Beginning with the line that contains "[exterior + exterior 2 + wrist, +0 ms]" in the material below, print each line exactly until the line that contains "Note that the" has been printed, then stop.

→ DATA PROVIDED:
__________________________________________________
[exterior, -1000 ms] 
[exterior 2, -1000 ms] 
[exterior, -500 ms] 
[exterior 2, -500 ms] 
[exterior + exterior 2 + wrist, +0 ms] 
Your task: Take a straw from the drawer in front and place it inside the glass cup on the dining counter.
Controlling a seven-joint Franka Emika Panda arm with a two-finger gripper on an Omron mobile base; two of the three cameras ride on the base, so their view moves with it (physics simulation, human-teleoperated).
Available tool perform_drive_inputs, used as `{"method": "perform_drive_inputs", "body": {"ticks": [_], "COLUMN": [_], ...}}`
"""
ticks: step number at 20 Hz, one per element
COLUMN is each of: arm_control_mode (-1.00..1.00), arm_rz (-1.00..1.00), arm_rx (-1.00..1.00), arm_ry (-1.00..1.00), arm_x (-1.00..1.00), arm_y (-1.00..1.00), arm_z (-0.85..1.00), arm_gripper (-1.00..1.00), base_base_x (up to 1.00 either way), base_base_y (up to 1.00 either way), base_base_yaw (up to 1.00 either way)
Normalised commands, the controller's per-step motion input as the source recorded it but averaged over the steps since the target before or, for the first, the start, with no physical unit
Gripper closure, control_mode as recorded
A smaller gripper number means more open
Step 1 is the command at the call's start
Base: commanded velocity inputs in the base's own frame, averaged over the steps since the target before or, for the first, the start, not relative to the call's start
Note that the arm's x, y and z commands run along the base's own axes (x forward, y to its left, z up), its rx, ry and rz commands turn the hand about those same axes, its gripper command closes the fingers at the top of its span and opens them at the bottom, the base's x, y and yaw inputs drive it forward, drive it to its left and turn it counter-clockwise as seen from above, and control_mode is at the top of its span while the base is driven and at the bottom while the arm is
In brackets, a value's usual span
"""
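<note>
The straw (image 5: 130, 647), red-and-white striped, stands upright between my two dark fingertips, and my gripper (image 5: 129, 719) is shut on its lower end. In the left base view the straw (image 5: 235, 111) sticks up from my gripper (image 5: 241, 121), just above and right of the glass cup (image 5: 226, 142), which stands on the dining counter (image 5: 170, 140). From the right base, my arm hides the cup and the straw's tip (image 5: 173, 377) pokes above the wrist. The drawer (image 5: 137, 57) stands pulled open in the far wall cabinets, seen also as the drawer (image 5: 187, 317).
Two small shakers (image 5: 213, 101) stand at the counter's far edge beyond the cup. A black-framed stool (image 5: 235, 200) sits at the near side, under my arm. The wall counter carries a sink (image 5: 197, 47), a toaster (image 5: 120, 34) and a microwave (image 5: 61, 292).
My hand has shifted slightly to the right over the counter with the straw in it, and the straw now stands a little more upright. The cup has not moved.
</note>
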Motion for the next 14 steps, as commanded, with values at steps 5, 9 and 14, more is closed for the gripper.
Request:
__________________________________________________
→ RESULT OF THE TASK:
[exterior + exterior 2 + wrist, +0 ms] 
Your task: Take a straw from the drawer in front and place it inside the glass cup on the dining counter.
Controlling a seven-joint Franka Emika Panda arm with a two-finger gripper on an Omron mobile base; two of the three cameras ride on the base, so their view moves with it (physics simulation, human-teleoperated).
Available tool perform_drive_inputs, used as `{"method": "perform_drive_inputs", "body": {"ticks": [_], "COLUMN": [_], ...}}`
"""
ticks: step number at 20 Hz, one per element
COLUMN is each of: arm_control_mode (-1.00..1.00), arm_rz (-1.00..1.00), arm_rx (-1.00..1.00), arm_ry (-1.00..1.00), arm_x (-1.00..1.00), arm_y (-1.00..1.00), arm_z (-0.85..1.00), arm_gripper (-1.00..1.00), base_base_x (up to 1.00 either way), base_base_y (up to 1.00 either way), base_base_yaw (up to 1.00 either way)
Normalised commands, the controller's per-step motion input as the source recorded it but averaged over the steps since the target before or, for the first, the start, with no physical unit
Gripper closure, control_mode as recorded
A smaller gripper number means more open
Step 1 is the command at the call's start
Base: commanded velocity inputs in the base's own frame, averaged over the steps since the target before or, for the first, the start, not relative to the call's start
Note that the arm's x, y and z commands run along the base's own axes (x forward, y to its left, z up), its rx, ry and rz commands turn the hand about those same axes, its gripper command closes the fingers at the top of its span and opens them at the bottom, the base's x, y and yaw inputs drive it forward, drive it to its left and turn it counter-clockwise as seen from above, and control_mode is at the top of its span while the base is driven and at the bottom while the arm is

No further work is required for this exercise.